Tak zarabiają deweloperzy na sprzedaży mieszkań. Ich marże nawet wzrosły
Deweloperzy mają się dobrze, co widać choćby po ich marżach w pierwszym kwartale. Nie we wszystkich miastach zarobek przekraczał jedną trzecią sprzedaży, ale i tak nie mogą narzekać. A do tego sprzedaż rosła. A to wszystko w okolicznościach gospodarki na granicy recesji.
I nie jest to z pewnością rynek klienta, lecz rynek dewelopera. Skąd takie wrażenia?

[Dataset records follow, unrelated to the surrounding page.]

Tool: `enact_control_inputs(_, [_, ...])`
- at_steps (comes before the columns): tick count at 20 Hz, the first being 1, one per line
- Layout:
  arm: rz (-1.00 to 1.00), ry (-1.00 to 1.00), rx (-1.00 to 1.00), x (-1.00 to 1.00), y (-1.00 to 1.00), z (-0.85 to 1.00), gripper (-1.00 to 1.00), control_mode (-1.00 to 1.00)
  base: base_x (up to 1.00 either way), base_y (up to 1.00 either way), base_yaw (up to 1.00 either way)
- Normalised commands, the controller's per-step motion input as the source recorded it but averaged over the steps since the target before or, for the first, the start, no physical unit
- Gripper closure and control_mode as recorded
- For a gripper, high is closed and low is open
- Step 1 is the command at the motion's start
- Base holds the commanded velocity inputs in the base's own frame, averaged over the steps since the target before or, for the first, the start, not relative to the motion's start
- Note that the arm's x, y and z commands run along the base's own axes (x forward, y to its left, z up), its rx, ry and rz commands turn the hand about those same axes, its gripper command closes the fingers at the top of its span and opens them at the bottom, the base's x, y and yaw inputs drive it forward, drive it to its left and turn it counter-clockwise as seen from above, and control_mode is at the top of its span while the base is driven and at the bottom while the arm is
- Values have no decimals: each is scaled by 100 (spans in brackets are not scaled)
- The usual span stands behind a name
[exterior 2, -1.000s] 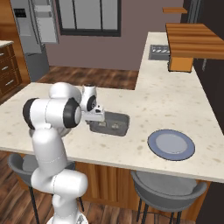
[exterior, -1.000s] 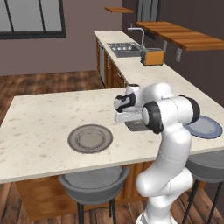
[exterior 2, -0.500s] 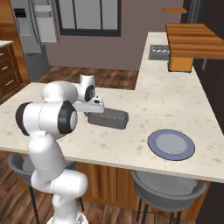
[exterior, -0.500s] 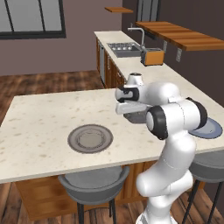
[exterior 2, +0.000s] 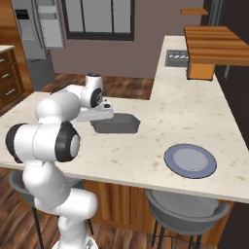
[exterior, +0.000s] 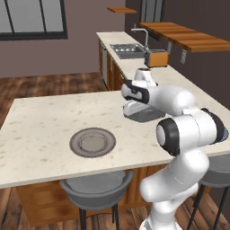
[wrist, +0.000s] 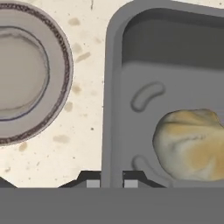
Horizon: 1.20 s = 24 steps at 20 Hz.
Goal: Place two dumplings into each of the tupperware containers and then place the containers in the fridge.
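Observation:
One dark grey tupperware container (wrist: 175, 70) takes up the right of the hand view, with a pale dumpling (wrist: 190, 144) in it, cut off by the right edge. My gripper (wrist: 111, 183) is shut on the container's near rim, one fingertip (wrist: 92, 183) outside and the other inside. From the base views the container (exterior: 146, 114) (exterior 2: 116, 124) sits at counter height under my gripper (exterior: 131, 109) (exterior 2: 103, 115); I cannot tell whether it touches the counter. The fridge (exterior 2: 36, 44) stands at the far left with its door open.
A round grey plate (exterior: 93, 142) (wrist: 26, 74) lies on the counter, left of the container. A flat blue-grey plate (exterior 2: 189, 160) sits near the front edge at the right. Stools stand under the counter front, and a sink and wooden shelf are at the back.
The arm has folded differently, its elbow swinging outward. The hand and the container have shifted slightly away from the base over the counter.

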Motion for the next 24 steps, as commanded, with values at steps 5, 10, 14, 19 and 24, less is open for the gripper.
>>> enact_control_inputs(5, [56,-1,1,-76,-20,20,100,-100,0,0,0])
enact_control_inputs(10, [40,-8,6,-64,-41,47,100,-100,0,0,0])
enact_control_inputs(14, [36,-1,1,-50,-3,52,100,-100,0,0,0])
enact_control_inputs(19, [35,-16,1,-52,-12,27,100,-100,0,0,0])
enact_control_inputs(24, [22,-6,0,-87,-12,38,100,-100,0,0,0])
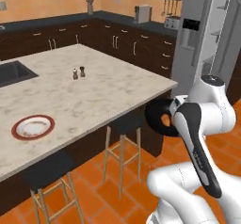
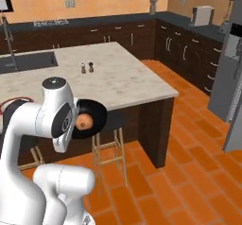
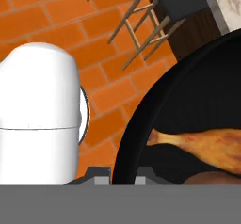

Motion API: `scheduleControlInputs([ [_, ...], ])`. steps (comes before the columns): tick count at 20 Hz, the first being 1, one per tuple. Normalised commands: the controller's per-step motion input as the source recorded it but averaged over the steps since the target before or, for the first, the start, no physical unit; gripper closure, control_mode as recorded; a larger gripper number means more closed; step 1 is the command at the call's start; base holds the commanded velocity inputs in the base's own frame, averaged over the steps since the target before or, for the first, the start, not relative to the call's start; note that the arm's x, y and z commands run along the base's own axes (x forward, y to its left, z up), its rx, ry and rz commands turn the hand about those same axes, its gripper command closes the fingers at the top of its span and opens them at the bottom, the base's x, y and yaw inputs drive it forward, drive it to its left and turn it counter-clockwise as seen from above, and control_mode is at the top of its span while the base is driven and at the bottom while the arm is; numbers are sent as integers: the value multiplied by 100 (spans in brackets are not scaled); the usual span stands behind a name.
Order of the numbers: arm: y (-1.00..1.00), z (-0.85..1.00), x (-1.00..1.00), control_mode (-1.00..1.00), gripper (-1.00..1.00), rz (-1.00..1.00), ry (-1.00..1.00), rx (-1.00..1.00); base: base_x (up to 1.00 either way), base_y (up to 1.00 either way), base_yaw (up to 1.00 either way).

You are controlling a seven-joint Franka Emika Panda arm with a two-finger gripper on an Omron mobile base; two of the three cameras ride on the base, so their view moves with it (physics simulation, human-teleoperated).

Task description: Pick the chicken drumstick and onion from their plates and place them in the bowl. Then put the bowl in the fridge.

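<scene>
The glossy black bowl (image 2: 96, 110) hangs in the air beside the island counter's edge, above the orange floor, tilted toward the right base camera. Inside it lie the golden-brown chicken drumstick (image 3: 207, 145) and the round orange-brown onion (image 2: 85, 121). My gripper (image 3: 121, 177) is shut on the bowl's rim (image 3: 134, 124). From the left base view the bowl (image 1: 154, 117) shows just left of my wrist. The white plate with a red-brown rim (image 1: 33, 127) lies bare on the counter at the left. The grey fridge (image 1: 197, 35) stands at the far right.
Two wooden stools (image 1: 123, 145) stand under the island counter's (image 1: 108, 89) overhang, right below the bowl. Salt and pepper shakers (image 1: 78, 72) sit mid-counter, and a sink (image 1: 12, 73) is at its left. Dark cabinets (image 1: 141, 46) line the back wall.
</scene>
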Motion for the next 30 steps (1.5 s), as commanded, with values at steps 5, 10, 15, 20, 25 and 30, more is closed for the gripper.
scheduleControlInputs([
  [5,0,0,0,100,100,0,0,0,51,-100,21],
  [10,0,0,0,100,100,0,0,0,30,-100,45],
  [15,0,0,0,100,100,0,0,0,28,-100,40],
  [20,0,0,0,100,100,0,0,0,1,-100,29],
  [25,0,0,0,100,100,0,0,0,0,-98,29],
  [30,0,0,0,100,100,0,0,0,4,-72,9],
])
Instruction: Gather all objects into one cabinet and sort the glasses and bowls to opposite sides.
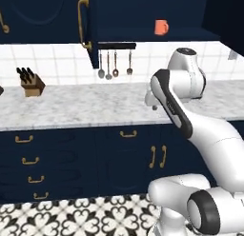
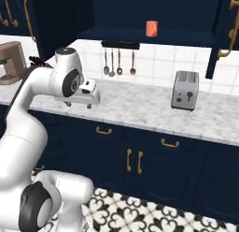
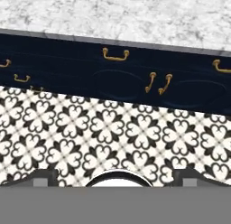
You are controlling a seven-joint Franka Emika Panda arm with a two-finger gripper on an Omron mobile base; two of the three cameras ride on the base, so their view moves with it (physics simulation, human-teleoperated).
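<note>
My gripper [image 3: 115,178] hangs wide and empty over the floor [image 3: 90,137]. Reaching up for the orange mug [image 1: 161,27], I risk knocking it off the cabinet [image 1: 157,11] shelf.

You had a glossy white arm [image 1: 209,135] of rounded, tubular links, with dark grey-black bands at its joints and a black stripe along one link. Behind the pincer [image 3: 115,175], the finger tips [image 3: 40,177] were small and dark.
</note>
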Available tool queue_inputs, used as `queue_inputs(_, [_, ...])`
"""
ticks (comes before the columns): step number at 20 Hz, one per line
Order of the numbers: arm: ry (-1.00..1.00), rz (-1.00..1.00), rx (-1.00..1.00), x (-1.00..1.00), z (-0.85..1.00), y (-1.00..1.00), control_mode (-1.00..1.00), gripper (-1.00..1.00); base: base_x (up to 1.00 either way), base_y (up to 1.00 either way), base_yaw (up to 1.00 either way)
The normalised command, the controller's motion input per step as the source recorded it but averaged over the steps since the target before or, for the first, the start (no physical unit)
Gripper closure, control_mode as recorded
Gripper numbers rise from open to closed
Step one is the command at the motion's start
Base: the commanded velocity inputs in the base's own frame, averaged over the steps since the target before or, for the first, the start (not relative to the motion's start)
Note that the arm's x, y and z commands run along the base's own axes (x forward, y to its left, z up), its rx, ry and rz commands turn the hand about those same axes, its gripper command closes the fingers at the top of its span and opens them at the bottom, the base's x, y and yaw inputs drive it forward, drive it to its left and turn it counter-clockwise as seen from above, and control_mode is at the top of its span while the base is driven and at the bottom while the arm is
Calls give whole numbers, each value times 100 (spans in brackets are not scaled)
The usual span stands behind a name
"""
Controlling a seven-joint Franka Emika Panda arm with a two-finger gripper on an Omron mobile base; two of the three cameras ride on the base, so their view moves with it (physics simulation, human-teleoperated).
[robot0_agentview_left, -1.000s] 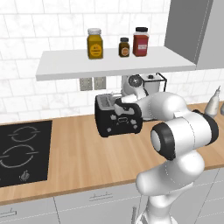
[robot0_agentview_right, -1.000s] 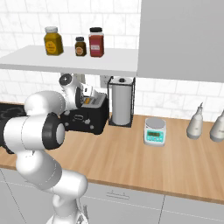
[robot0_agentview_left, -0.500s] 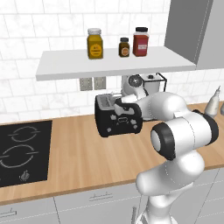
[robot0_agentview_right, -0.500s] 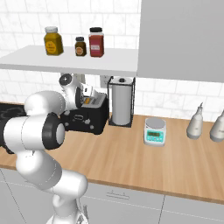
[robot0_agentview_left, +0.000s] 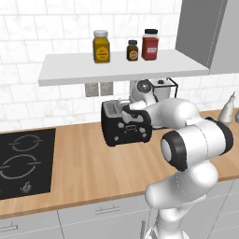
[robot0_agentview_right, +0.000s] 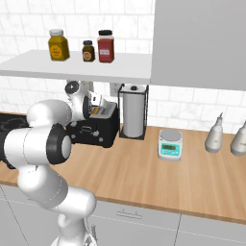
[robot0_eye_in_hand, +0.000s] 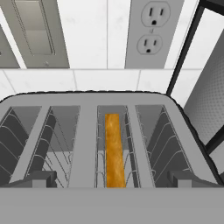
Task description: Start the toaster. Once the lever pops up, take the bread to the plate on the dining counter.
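Left base view: black toaster (robot0_agentview_left: 125, 126) stands on the wood worktop (robot0_agentview_left: 88, 172) against the tiled wall, right of the black hob (robot0_agentview_left: 23, 161). The white arm reaches over from the right and its hand covers the toaster's upper right front. Above, a white shelf (robot0_agentview_left: 116, 67) carries 3 jars: yellow (robot0_agentview_left: 101, 46), small dark (robot0_agentview_left: 133, 50), red (robot0_agentview_left: 150, 44). A pale bottle (robot0_agentview_left: 227, 108) stands at far right.

Right base view: the same toaster (robot0_agentview_right: 96, 129) sits just left of the wire-framed paper-towel holder (robot0_agentview_right: 134, 112). The arm's wrist hangs over the toaster top. A small pale-blue kitchen scale (robot0_agentview_right: 170, 144) rests further right on the worktop, then 2 pale bottles (robot0_agentview_right: 214, 133) near the wall.

Hand view: looking down into the silvery slotted top, 4 slots side by side. The bread (robot0_eye_in_hand: 114, 151) stands on edge in the 3rd slot from the left, only its orange-brown crust showing, sunk among the wire guides. 2 dark finger tips (robot0_eye_in_hand: 36, 179) rise at the bottom, spread wide to either side, nothing between them. A wall outlet (robot0_eye_in_hand: 149, 30) sits above.
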Motion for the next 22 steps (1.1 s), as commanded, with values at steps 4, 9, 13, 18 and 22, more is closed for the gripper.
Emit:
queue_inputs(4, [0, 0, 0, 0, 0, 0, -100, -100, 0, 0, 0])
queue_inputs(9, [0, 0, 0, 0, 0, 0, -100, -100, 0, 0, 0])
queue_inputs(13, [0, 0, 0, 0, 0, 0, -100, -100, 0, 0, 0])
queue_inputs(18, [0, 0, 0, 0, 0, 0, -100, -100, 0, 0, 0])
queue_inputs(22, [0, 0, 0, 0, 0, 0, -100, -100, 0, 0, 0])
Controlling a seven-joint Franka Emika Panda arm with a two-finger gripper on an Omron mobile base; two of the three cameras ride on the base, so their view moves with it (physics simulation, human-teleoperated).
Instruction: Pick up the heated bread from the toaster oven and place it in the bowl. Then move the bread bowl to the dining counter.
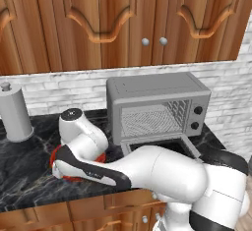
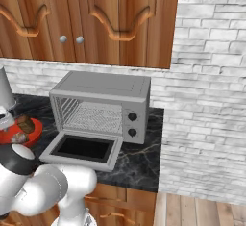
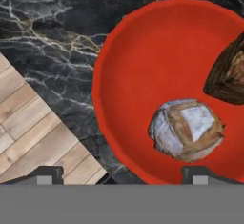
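Currently my gripper [image 3: 122, 174] hangs over the near edge of the red bowl [image 3: 138, 61], fingers spread wide and holding nothing: one tip [image 3: 45, 175] sits over the black marble tabletop [image 3: 52, 51] outside the rim, the other [image 3: 200, 175] over the bowl's inside. The heated bread [image 3: 228, 75], the dark-brown chunk, already lies in the bowl against its far side, apart from the paler round roll [image 3: 187, 128] beside it. The toaster oven [image 1: 157, 108] stands with its door dropped and its wire rack bare, so I judge the bread step done and the step in hand to be taking hold of the bowl. In the right base view the bowl [image 2: 9, 136] sits at the left edge of the tabletop with both pieces on it. To do this well: descend straight so the rim passes between my fingers, one inside and one outside, and close on the wall itself, not on the roll, which lies close to my inside finger. The bowl is glossy and shallow, so slipping looks likely; a deep bite on the rim and a level lift should keep both breads from sliding out. The dining counter's position I cannot tell from here.
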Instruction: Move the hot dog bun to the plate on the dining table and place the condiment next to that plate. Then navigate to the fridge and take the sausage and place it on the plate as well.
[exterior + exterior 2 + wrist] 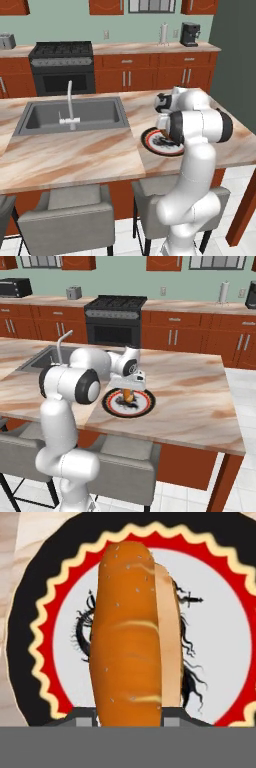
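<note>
Hot dog bun (131, 637) held lengthwise in pincer (131, 721), over plate (35, 637) w/ dark pattern

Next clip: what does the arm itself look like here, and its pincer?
A glossy white arm of rounded, tube-like segments with dark grey-black bands at the joints. The wrist ends in a white block bearing a round dark disc. The pincer is small, with two dark fingers. No cables or markings are visible.

The white arm rises from the base, bends at its elbow and reaches forward toward twelve o'clock, wrist turned straight down. The gripper (128, 394) points downward, its jaws closed narrow upon the hot dog bun (132, 637).
</note>
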You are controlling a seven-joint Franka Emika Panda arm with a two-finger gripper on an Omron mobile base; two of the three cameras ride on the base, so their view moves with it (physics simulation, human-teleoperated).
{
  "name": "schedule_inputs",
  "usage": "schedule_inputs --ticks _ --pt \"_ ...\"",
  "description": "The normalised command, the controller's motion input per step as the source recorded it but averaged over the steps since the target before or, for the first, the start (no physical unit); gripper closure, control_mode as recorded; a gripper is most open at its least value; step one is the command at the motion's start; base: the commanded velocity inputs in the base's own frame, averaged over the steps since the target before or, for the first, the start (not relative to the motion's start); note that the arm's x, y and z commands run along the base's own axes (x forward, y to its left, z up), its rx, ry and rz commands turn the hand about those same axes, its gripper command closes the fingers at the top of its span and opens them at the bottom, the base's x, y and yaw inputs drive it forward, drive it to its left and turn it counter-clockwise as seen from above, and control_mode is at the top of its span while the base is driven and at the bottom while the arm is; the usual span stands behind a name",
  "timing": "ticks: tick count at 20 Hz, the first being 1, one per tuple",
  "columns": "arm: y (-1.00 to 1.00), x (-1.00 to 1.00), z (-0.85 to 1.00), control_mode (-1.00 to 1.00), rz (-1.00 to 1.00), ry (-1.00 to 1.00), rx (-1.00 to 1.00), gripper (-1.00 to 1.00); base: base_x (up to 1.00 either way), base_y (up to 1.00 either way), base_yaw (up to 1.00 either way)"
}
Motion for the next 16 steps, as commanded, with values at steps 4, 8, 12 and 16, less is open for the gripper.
schedule_inputs --ticks 4,8,12,16 --pt "0.0 0.1 -0.21 -1.0 -0.01 0.03 -0.01 1.0 0.0 0.0 0.0" --pt "0.0 0.01 -0.23 -1.0 -0.01 0.02 -0.02 1.0 0.0 0.0 0.0" --pt "0.0 0.0 -0.31 -1.0 0.0 0.0 -0.03 1.0 0.0 0.0 0.0" --pt "0.11 0.0 -0.46 -1.0 0.0 -0.01 -0.08 -1.0 0.0 0.0 0.0"
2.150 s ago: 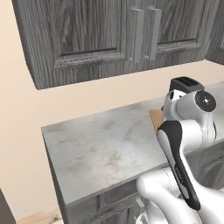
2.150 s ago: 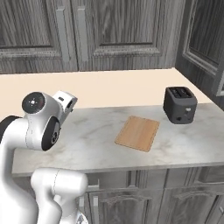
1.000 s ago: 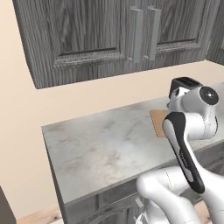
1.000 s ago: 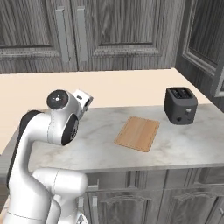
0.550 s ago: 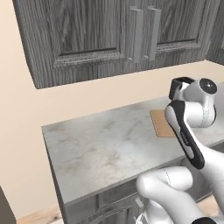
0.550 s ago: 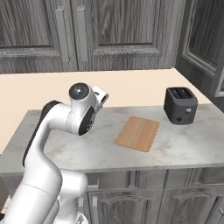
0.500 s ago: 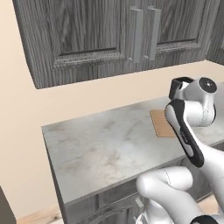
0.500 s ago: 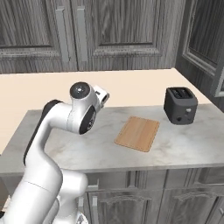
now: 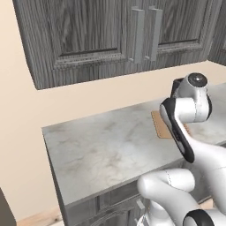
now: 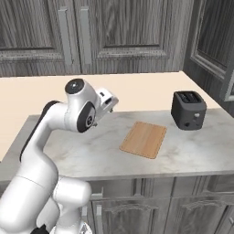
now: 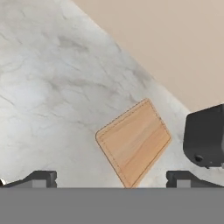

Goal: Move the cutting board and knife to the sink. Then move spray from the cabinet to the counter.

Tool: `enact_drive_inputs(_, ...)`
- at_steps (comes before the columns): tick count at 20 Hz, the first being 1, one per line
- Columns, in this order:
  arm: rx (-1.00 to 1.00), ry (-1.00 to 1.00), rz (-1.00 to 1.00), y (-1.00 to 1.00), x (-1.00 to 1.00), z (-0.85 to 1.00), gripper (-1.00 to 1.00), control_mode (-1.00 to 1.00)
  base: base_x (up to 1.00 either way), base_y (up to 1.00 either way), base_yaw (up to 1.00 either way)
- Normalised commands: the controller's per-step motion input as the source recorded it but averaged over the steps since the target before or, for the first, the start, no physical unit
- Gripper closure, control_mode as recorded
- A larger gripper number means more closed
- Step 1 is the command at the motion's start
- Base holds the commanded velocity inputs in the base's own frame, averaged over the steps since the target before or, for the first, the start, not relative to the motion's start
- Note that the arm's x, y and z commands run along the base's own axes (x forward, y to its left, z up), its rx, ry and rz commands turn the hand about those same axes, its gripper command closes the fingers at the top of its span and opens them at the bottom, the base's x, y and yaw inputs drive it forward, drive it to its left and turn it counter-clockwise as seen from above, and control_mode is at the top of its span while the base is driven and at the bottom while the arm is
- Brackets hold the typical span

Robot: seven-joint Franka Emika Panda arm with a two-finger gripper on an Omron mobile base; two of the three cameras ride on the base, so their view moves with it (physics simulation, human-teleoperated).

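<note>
The counter [image 10: 91, 151] is a grey-white marbled slab over dark base cabinets, running along a beige wall. The board [image 10: 144, 139] lies flat on it, ahead of and below the gripper [image 11: 111, 178], whose wide-apart tips frame its near corner in the hand view. The black toaster [image 10: 188, 109] stands beyond the board, apart from it.

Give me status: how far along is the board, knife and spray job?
Done: nothing visible. The cutting board lies flat on the counter left of the toaster, nothing on it. In hand: nothing; the pincer is open, above the counter, looking at the board. Left: board and knife to the sink, then spray out of the closed cabinet.
</note>
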Motion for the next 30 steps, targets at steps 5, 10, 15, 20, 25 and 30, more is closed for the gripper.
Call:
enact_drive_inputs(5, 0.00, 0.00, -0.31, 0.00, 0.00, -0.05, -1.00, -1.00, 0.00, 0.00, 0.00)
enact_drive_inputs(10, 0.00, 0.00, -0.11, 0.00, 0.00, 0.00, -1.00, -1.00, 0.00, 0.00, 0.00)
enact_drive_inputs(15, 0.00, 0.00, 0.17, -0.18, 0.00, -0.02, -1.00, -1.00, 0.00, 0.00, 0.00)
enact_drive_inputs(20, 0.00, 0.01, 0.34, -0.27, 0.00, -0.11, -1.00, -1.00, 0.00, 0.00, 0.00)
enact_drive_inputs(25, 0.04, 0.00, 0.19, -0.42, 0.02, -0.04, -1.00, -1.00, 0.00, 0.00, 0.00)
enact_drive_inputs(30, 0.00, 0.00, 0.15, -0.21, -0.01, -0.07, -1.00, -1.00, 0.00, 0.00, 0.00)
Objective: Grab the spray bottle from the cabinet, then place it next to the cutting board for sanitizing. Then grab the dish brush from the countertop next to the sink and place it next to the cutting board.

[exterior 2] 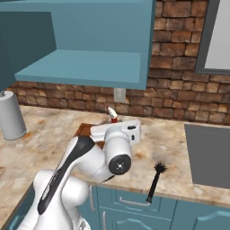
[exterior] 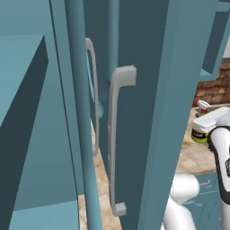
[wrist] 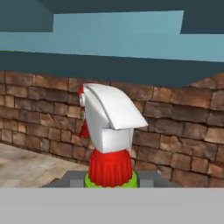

Chodzi o marże, marża brutto ze sprzedaży, czyli zarobek na samym mieszkaniu, bez doliczania kosztów sprzedaży, zarządu, finansowania i podatków przekraczała często jedną trzecią tego, co wpłacili klienci, a w przypadku jednego z deweloperów wynosiła prawie 40 proc. Innymi słowy, gdyby klienci zebrali się w spółkę i sami zlecili budowę mieszkań wykonawcy, mieliby o około jedną trzecią taniej, niż realnie obecnie płacą. Marża to koszt zorganizowania całego przedsięwzięcia i zysku organizatora.Obecny lider rynku podzielił się nawet tym, jakie marże realizuje na poszczególnych rynkach. I tak największe zyski na sprzedaży Dom Development osiąga w Trójmieście, gdzie marża wyniosła 42,4 proc. W Warszawie to 32,3 proc., we Wrocławiu 23,1 proc., a w Krakowie zaledwie 9,9 proc.